Though the said pressure may be selected from within a very wide range, 
convenient pressure values have been found to range from a few tenths of a 
N/mm.sup.2 to a few N/mm.sup.2. For resistors prepared as described in the 
following examples, the following pressures were selected: 
Example 1 : 1.17 N/mm.sup.2 
Example 2 : 0.62 N/mm.sup.2 
Example 3 : 1.56 N/mm.sup.2 
Example 4 : 2.35 N/mm.sup.2 
Example 5 : 1.17 N/mm.sup.2 
The mass of material so formed inside vessel 115 may be cut, using standard 
mechanical methods, into any shape or size for producing the electric 
resistor according to the present invention. 
To those skilled in the art it will be clear that changes may be made to 
both the resistor and the process as described and illustrated herein 
without, however, departing from the scope of the present invention. 
In particular, granules 215 arranged inside matrix 214 may be replaced by 
particles of electrically conductive material of any shape or size, e.g. 
short fibres. 
For preparing the said homogeneous system comprising particles of a first 
electrically conductive material distributed inside a mass of a second 
liquid material which, when solidified, is both electrically insulating 
and flexible, processing stages may be adopted other than those described 
with reference to FIGS. 12 to 16. 
The said homogeneous system, in fact, may be obtained by mixing the said 
particles mechanically with the said second liquid material, using any 
appropriate means for the purpose. 
According to the aforementioned variation, throughout solidification of the 
said second material, the said system is forced against a porous (or 
punched) septum for letting out, through the said septum, at least part of 
the said second liquid material. The pressure so produced may be 
maintained until the said second material solidifies, so as to produce the 
said triaxial precompression in the solidified said second material. 
For achieving the said precompression, the said system may be spun 
throughout solidification of the said second liquid material. 
When incorporated in an electric circuit, performance of the resistor 
according to the present invention is as follows. 
If no external pressure is applied on the resistor, and end surfaces 50 and 
60 are connected electrically via appropriate conductors, electric current 
may be fed through the resistor as in any type of rheophore. The density 
of the current feedable through the resistor has been found to be very 
high, at times in the region of ten A/cm.sup.2. When idle, the resistance 
of the resistor according to the present invention may, therefore, be low 
enough to produce an electrical conductor capable of handling a high 
current density, as required for supplying a circuit component or device. 

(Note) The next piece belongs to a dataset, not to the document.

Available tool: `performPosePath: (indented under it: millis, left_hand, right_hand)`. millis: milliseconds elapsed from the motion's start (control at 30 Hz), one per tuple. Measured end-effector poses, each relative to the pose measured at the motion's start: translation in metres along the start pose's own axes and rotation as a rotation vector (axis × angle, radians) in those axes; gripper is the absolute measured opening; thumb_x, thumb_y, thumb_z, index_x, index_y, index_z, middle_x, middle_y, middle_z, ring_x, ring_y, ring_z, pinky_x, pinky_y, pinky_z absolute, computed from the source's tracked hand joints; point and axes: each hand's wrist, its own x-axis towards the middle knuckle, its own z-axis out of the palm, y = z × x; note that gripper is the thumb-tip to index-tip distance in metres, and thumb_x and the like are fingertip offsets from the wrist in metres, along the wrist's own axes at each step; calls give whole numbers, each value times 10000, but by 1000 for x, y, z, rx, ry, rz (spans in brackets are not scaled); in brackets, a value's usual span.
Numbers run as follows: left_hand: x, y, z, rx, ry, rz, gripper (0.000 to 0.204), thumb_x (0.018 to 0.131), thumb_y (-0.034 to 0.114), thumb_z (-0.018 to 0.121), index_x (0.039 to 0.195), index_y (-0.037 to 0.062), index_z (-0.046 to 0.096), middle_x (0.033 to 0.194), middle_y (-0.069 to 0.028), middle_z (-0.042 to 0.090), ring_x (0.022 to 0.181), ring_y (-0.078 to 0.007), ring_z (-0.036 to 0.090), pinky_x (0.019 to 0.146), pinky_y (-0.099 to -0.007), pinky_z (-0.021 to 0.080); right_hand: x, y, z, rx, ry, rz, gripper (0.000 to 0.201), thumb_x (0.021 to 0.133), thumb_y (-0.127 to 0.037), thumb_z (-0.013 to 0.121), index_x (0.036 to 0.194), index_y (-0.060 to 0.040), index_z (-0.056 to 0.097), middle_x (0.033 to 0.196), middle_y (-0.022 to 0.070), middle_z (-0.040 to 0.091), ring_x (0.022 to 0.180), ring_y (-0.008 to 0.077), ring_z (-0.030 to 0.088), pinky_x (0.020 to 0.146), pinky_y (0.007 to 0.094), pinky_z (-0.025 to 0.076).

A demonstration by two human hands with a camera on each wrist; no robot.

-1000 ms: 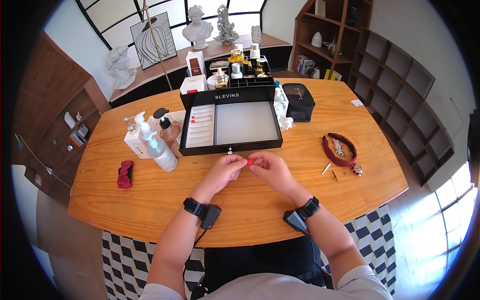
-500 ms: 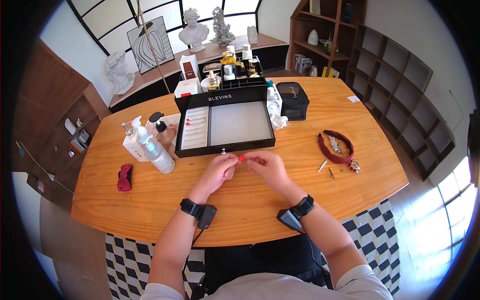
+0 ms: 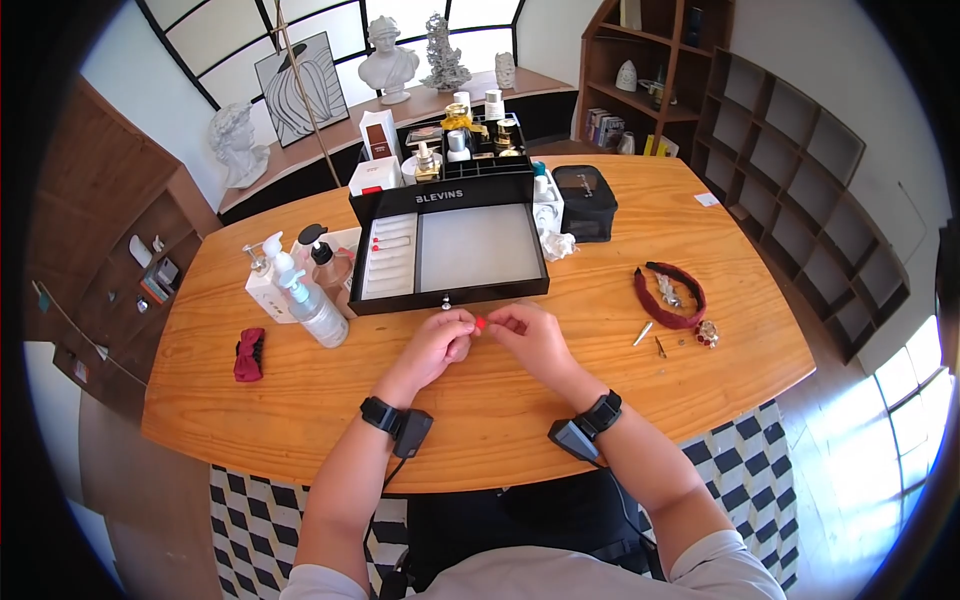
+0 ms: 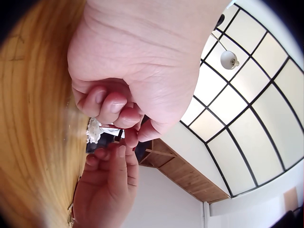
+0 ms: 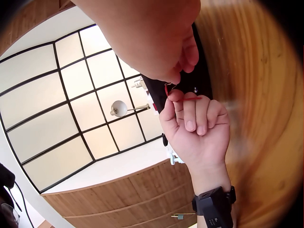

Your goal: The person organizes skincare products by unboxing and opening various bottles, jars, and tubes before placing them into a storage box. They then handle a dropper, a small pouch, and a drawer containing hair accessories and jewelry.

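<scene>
A small red earring with a thin gold wire is held in front of the drawer, over the table. My left hand pinches it between thumb and index finger, the other fingers curled into the palm. From the right, my right hand meets it with thumb and index fingertips at the gold wire. In the right wrist view the red part of the earring hangs between the two hands' fingertips, and a red strip lies across the left fingers. Just beyond is the open drawer, with red earrings in its left padded rows.
Behind the drawer stands a black organizer full of cosmetics. Pump bottles and a dark red bow are at left. To the right lie a red headband, small hair clips and a black mesh pouch.
The head view has turned slightly, shifting the drawer left in it. Both hands stay together at the earring; the right fingers have shifted a little and cover more of it.
</scene>
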Motion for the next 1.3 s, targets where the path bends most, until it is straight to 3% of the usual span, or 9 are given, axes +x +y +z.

A number of resistance values relative to resistors produced by 
appropriately selecting the characteristics of the particles and the 
material of matrix 214, and the parameters of the present process, are 
shown in the Examples given later on. 
Total resistance of the resistor so formed has been found to be constant, 
and dependent solely on the structure of the resistor, in particular, the 
number and size of communicating cells 230 in matrix 214, and the number 
of gaps 216 separating adjacent granules 215. 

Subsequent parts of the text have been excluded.